When Is Debt Dangerous?

Debt is a tool to help businesses grow, but if a business is incapable of paying off its lenders, then it exists at their mercy. In the worst case scenario, a company can go bankrupt if it cannot pay its creditors. However, a more common (but still painful) scenario is that it has to raise new equity capital at a low price, thus permanently diluting shareholders. Of course, debt can be an important tool in businesses, particularly capital heavy businesses. The first thing to do when considering how much debt a business uses is to look at its cash and debt together.

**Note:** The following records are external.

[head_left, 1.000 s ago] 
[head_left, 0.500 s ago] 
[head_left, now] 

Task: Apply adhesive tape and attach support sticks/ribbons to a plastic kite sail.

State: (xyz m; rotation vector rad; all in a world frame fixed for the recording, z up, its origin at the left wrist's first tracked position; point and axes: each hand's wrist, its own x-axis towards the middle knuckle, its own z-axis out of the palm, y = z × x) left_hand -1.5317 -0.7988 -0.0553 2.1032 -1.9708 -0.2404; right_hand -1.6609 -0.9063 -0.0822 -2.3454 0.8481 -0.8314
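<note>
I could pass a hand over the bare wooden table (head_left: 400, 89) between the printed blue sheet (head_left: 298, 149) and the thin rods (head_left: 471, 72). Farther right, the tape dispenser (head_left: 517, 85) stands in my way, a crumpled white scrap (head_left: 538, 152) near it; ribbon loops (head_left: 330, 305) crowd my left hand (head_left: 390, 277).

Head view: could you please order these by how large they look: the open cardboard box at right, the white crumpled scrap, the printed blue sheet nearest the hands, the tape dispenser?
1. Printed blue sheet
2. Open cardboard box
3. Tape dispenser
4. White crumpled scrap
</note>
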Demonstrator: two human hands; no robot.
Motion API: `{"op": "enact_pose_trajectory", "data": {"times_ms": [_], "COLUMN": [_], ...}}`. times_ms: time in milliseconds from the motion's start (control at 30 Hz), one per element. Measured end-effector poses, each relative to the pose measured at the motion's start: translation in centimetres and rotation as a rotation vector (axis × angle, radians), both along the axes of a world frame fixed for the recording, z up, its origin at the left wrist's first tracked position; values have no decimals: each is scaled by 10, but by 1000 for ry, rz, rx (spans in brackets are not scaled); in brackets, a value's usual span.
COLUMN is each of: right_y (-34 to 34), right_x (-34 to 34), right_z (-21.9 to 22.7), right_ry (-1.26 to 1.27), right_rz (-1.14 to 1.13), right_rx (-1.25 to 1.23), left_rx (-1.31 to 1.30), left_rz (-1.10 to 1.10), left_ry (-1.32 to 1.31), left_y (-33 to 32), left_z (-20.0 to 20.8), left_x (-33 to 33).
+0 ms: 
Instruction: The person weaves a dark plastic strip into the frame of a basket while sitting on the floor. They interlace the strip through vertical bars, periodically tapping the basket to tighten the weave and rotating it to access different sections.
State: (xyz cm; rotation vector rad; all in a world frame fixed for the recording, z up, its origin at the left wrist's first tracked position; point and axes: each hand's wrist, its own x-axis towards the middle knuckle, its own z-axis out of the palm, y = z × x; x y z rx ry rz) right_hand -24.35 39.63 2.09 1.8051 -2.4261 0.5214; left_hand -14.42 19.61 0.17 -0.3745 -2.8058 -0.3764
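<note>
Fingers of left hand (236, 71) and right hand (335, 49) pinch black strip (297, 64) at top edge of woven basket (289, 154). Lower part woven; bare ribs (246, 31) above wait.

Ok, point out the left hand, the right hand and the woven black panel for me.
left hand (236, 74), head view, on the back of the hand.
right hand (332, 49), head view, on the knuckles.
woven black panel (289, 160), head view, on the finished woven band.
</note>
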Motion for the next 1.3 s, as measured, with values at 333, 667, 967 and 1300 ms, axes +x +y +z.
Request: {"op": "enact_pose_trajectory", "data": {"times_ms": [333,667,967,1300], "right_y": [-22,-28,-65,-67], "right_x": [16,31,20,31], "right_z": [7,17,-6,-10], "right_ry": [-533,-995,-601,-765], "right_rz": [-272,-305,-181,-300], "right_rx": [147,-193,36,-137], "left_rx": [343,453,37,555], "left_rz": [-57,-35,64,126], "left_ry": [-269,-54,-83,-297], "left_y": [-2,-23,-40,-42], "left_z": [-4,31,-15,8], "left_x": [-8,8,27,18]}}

See our latest analysis for Pure Storage

What Is Pure Storage's Net Debt?

You can click the graphic below for the historical numbers, but it shows that as of April 2019 Pure Storage had US$456.3m of debt, an increase on US$430.3m, over one year. But it also has US$1.17b in cash to offset that, meaning it has US$709.8m net cash.

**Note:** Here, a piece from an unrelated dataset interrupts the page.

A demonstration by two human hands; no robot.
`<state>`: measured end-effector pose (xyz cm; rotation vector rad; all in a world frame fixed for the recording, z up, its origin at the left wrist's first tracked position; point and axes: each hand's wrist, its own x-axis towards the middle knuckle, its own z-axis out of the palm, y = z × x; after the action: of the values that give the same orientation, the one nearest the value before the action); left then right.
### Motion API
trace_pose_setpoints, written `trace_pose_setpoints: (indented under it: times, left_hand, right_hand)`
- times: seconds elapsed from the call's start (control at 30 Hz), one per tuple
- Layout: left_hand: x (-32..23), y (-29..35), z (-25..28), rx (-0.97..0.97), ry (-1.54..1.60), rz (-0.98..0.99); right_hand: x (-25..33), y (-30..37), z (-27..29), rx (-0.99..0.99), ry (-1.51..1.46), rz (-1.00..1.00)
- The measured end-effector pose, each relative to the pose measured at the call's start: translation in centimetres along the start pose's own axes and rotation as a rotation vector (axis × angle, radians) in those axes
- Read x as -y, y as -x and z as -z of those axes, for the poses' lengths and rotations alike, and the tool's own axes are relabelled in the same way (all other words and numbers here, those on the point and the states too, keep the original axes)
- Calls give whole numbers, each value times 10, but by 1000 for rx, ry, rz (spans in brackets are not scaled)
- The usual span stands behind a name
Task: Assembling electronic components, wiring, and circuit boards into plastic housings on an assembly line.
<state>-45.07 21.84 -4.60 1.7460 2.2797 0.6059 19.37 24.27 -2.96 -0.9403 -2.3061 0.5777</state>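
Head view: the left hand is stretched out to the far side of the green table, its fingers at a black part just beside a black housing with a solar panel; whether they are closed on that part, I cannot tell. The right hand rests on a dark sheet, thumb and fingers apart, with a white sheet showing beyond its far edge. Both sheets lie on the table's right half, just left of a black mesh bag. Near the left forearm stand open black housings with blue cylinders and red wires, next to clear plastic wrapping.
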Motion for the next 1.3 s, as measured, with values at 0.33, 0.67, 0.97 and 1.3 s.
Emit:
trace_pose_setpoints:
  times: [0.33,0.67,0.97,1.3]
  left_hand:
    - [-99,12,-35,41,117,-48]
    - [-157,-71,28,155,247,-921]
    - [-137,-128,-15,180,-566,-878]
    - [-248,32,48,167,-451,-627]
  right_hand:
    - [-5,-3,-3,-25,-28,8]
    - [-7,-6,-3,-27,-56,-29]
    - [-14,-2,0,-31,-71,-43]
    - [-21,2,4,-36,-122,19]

NYSE:PSTG Historical Debt, July 9th 2019
NYSE:PSTG Historical Debt, July 9th 2019

How Strong Is Pure Storage's Balance Sheet?

Zooming in on the latest balance sheet data, we can see that Pure Storage had liabilities of US$480.0m due within 12 months and liabilities of US$845.3m due beyond that. On the other hand, it had cash of US$1.17b and US$311.8m worth of receivables due within a year. So it actually has US$152.8m more liquid assets than total liabilities.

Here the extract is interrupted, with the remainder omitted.